Iit was supposed to be a moment of victory and celebration, a repeat of the annexation of Crimea but on a much larger scale. The “referendums” organized in the Russian-speaking regions of southern and eastern Ukraine were to mark the success of Vladimir Putin’s “special military operation”. In the newly conquered territories, locals were supposed to shed tears of gratitude for their liberation from Ukrainian “fascists” and throw flowers. At home in Russia, Mr Putin’s subjects were meant to cheer the Tsar on, thanking him for gathering in Russia’s historic lands and making them proud, as many did in 2014 when he brought Crimea back into the fold.
By now, Ukraine’s military was supposed to have disintegrated, its government to have collapsed, and its president to be in exile. Europe, dependent on Russian energy, was supposed to have bowed to the inevitable, as it had done on several occasions during its 22 years of presidency. All in time for Mr. Putin’s 70th birthday on October 7.
Instead, Mr. Putin’s army is massacred, the Ukrainians curse him and the Russians flee for fear of being sent to the front. Mr Putin’s threat to freeze Europe has been heightened by two mysterious explosions which destroyed the Nord Stream gas pipelines, built under the Baltic Sea at a cost of some $18 billion, possibly permanently. But the West is more determined than ever to help Ukraine. America sends more rocket systems that devastate Russian armies.
From September 23 to 27, Russia held fake “referendums” in the occupied Ukrainian provinces of Kherson, Zaporizhia, Donetsk and Luhansk, asking residents if they wanted their lands annexed by the invading power. It was a hastily staged farce: “votes” were collected on park benches, in shops and even in police stations.

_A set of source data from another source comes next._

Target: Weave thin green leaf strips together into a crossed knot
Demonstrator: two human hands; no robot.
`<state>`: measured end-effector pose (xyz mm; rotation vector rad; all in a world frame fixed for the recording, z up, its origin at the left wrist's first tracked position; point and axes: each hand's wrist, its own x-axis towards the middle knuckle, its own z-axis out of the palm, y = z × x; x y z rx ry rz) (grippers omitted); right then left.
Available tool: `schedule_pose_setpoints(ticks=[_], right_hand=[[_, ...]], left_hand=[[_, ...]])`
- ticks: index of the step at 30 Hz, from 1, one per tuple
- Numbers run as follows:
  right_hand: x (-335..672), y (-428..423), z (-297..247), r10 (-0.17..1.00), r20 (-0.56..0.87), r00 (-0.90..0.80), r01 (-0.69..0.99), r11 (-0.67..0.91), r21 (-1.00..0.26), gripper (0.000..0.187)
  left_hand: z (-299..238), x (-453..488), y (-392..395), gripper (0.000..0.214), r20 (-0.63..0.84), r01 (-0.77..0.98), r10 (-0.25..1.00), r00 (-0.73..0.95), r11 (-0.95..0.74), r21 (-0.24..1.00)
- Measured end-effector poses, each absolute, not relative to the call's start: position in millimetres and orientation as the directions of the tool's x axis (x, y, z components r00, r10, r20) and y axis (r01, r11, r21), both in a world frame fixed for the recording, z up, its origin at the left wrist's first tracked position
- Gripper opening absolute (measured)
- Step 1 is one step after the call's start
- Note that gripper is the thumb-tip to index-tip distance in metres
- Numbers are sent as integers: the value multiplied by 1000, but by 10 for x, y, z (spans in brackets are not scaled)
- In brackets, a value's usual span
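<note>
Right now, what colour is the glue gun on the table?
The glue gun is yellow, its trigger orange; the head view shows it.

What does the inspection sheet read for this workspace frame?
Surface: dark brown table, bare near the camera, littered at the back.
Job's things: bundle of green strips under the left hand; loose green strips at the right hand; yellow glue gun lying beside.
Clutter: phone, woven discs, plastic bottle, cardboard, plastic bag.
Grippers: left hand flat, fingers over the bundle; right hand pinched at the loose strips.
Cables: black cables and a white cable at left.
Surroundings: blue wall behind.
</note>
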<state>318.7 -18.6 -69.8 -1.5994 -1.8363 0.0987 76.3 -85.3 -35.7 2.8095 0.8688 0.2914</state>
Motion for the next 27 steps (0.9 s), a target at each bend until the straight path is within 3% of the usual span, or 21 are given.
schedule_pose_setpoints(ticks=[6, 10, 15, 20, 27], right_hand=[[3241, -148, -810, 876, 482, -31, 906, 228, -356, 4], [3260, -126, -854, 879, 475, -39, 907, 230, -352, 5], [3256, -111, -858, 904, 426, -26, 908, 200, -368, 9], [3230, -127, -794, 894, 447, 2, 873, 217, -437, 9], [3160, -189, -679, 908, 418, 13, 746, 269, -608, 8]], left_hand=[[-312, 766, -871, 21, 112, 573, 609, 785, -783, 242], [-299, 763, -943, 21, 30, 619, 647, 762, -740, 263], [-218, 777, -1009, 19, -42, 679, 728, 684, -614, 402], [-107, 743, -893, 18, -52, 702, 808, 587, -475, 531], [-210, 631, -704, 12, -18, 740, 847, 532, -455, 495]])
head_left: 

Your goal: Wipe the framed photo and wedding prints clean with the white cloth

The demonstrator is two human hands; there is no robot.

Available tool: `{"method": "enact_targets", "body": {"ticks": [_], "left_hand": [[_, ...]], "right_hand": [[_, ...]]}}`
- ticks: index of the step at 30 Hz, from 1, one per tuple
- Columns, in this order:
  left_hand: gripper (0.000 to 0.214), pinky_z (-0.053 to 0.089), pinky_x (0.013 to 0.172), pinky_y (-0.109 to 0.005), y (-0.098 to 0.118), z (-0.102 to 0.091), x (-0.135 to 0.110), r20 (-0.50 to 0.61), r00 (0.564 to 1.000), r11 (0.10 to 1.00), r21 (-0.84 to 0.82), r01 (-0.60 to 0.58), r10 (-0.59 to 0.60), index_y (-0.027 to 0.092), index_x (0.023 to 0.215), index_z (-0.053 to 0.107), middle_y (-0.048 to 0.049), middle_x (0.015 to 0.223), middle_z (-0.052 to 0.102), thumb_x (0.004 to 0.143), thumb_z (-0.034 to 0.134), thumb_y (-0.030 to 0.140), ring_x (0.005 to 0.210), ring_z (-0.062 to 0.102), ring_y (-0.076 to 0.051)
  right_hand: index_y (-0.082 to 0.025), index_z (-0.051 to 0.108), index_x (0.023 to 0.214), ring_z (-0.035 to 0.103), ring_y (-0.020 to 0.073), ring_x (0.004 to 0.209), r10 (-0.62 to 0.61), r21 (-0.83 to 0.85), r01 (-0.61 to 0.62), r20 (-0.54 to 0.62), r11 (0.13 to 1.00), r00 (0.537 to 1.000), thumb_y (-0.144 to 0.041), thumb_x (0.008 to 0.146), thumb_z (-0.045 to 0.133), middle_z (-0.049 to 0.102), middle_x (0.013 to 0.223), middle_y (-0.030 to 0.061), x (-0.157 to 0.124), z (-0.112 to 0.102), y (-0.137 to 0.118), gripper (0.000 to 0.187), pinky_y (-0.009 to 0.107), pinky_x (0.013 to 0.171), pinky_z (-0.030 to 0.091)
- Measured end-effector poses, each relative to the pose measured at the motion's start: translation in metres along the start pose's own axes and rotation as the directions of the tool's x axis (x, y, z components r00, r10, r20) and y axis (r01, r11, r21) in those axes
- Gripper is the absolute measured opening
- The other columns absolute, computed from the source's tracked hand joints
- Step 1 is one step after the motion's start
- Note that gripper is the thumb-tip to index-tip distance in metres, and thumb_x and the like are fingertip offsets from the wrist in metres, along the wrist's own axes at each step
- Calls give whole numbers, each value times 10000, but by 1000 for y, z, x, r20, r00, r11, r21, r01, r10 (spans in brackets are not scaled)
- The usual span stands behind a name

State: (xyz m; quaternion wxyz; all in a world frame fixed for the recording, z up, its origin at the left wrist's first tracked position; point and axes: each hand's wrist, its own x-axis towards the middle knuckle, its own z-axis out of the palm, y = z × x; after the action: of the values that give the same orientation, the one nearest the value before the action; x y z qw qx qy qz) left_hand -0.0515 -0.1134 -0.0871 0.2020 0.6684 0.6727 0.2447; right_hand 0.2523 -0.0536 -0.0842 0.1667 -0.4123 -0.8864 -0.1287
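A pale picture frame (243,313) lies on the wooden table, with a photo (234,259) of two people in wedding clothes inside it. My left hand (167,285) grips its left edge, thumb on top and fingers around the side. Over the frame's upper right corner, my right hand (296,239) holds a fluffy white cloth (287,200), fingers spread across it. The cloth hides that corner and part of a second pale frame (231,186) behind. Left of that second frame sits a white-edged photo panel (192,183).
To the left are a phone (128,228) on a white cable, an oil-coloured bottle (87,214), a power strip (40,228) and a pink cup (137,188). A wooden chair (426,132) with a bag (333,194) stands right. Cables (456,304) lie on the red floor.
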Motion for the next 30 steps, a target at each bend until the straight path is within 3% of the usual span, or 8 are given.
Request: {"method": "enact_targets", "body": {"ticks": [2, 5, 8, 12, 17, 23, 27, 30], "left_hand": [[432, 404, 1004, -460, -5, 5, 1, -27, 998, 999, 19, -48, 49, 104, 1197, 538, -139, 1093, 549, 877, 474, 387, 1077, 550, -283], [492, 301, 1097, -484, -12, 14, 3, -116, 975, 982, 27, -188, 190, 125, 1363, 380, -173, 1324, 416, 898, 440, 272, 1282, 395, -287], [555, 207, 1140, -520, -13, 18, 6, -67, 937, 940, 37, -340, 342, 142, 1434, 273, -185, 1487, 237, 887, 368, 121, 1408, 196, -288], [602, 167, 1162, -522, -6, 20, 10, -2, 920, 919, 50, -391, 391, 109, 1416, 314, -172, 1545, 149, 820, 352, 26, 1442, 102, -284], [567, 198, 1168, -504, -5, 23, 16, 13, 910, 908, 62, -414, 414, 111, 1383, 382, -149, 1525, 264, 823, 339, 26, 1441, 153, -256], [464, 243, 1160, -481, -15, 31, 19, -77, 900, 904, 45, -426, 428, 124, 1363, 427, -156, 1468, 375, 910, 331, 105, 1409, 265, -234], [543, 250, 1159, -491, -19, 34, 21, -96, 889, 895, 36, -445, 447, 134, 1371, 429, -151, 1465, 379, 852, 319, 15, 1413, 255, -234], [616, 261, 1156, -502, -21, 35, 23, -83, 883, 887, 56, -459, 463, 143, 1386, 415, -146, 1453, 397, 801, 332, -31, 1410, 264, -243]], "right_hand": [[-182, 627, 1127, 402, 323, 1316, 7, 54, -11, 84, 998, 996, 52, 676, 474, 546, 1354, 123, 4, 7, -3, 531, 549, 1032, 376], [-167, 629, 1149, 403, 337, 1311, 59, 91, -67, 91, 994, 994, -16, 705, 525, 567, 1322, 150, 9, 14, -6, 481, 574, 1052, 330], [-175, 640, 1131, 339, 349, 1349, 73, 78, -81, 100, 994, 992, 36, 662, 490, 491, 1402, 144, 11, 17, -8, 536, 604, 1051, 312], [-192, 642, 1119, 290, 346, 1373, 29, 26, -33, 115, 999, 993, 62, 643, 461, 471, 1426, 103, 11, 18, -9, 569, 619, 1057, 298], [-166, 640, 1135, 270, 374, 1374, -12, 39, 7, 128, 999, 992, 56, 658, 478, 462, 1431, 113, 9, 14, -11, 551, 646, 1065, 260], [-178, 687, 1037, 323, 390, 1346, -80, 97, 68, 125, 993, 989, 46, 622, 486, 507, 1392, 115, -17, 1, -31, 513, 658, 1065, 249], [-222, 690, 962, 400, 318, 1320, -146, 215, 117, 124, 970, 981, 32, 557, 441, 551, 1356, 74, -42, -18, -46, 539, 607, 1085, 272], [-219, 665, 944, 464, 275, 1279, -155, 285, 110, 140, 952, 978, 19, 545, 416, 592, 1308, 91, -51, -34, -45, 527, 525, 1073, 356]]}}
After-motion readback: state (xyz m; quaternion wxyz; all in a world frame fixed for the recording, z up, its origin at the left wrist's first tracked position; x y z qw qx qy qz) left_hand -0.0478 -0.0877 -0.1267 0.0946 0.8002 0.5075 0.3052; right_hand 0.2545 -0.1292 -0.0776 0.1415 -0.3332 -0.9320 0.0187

In Zaporizhia, armed guards were on hand to make sure voters ticked the box for annexation.
Then, it seems, the authorities decided to make it easier for themselves by encouraging potential opponents to flee. On September 26, the occupiers opened their checkpoints and allowed the Ukrainians to leave. The Economist counted hundreds of vehicles passing through Russian-held territory. Two days later, Russian-installed occupation governments announced “results” ranging from an 87% “yes” vote in Zaporizhia to 99% in Donetsk.
On one level, referendums don’t make sense. But they are a sign of the panic that has gripped the Kremlin since its dramatic losses in early September, when Ukrainian forces liberated more of their own territory in days than Russia had taken in the previous five months. . As Russian pundits lamented the losses and nationalist extremists demanded revenge, Mr Putin decided to escalate. He called for the annexation of the territory, announced the “partial mobilization” of the reserves and made even more nuclear threats.
The mobilization had two objectives: to strengthen the mutilated Russian army, which is struggling to hold a front of 1,000 km, and to strengthen patriotic feeling by placing Russia on a war footing. The annexation was a warning to Ukraine to halt its advance and to its Western allies to stop helping it. So far, none of that has worked.
The draft has severely undermined (largely passive) Russian support for Mr. Putin’s “special military operation” by making it clear that this is a big, tough war that will cost far more Russian lives. He also revealed some of his lies and failures. On September 21, Mr Putin promised that only people with previous military experience would be called up. Yet, within hours, draft notices were being handed out to anyone the state henchmen could grab…THIS specialists, teachers, doctors, chronic patients. The authorities have sent draft quotas to private companies and local authorities in remote villages. Some new conscripts were ordered to purchase their own first aid kits.
As a result, it is no longer just Ukrainians who are trying to escape Mr. Putin’s invasion, but also ordinary Russians. At least 260,000 people have fled Russia since September 21. Queues at the borders with Kazakhstan and Georgia stretch for several kilometres. “Traitors,” said Vyacheslav Volodin, the speaker of the Duma (the lower house of parliament). “Maybe it’s best they leave.” At the same time, the authorities have taken measures to stem the exodus and trap draft evaders by setting up mobile recruitment offices on the borders with Georgia and Finland. North Ossetia, the Russian region bordering Georgia, has banned entry from other parts of the country.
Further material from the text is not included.